Go through the listing and return every line with "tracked" in it.
DATASET EXTRACT START
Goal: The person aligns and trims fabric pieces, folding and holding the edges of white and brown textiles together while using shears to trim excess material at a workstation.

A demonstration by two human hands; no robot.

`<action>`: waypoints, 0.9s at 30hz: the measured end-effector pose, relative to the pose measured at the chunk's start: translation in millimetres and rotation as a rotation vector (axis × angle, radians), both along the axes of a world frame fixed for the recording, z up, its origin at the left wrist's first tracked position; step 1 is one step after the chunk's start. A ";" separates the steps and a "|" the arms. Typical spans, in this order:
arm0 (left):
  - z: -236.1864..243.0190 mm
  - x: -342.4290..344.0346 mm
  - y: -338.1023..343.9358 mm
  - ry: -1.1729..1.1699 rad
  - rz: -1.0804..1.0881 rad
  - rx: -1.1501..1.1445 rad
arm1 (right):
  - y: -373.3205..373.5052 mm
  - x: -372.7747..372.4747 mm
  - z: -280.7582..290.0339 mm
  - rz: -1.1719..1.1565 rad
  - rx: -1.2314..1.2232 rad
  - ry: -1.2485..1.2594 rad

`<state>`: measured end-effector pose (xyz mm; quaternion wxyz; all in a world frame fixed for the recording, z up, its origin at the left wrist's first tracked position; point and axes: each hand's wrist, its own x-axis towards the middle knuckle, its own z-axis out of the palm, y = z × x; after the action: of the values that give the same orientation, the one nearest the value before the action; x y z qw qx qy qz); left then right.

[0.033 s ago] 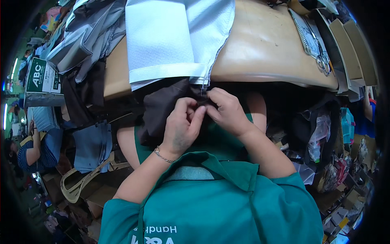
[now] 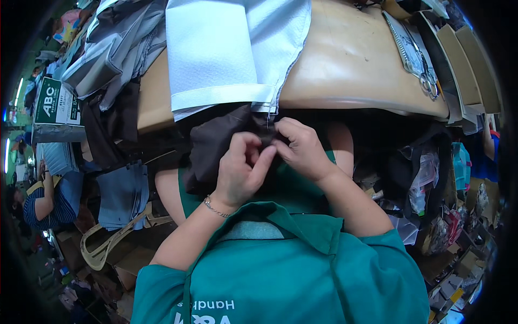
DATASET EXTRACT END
WRITTEN REPLY:
`<action>`: waypoints, 0.9s at 30hz: the measured end-effector pose, relative to the pose measured at the chunk's start: translation in millimetres and rotation as a rotation vector (axis × angle, radians), both along the axes of a world frame fixed for the recording, z up, its origin at the left wrist's first tracked position; step 1 is one step after the chunk's start. A ";" separates the steps and a "|" the arms. Typical spans, in this order:
`<state>`: measured end-effector pose (xyz mm; quaternion wxyz; all in a world frame fixed for the recording, z up, its origin at the left wrist's first tracked position; point and axes: each hand's wrist, its own x-axis towards the middle knuckle, its own z-axis out of the palm, y = z × x; after the action: of the values that give the same orientation, the one nearest the value before the action; x y z qw qx qy qz); left then right.

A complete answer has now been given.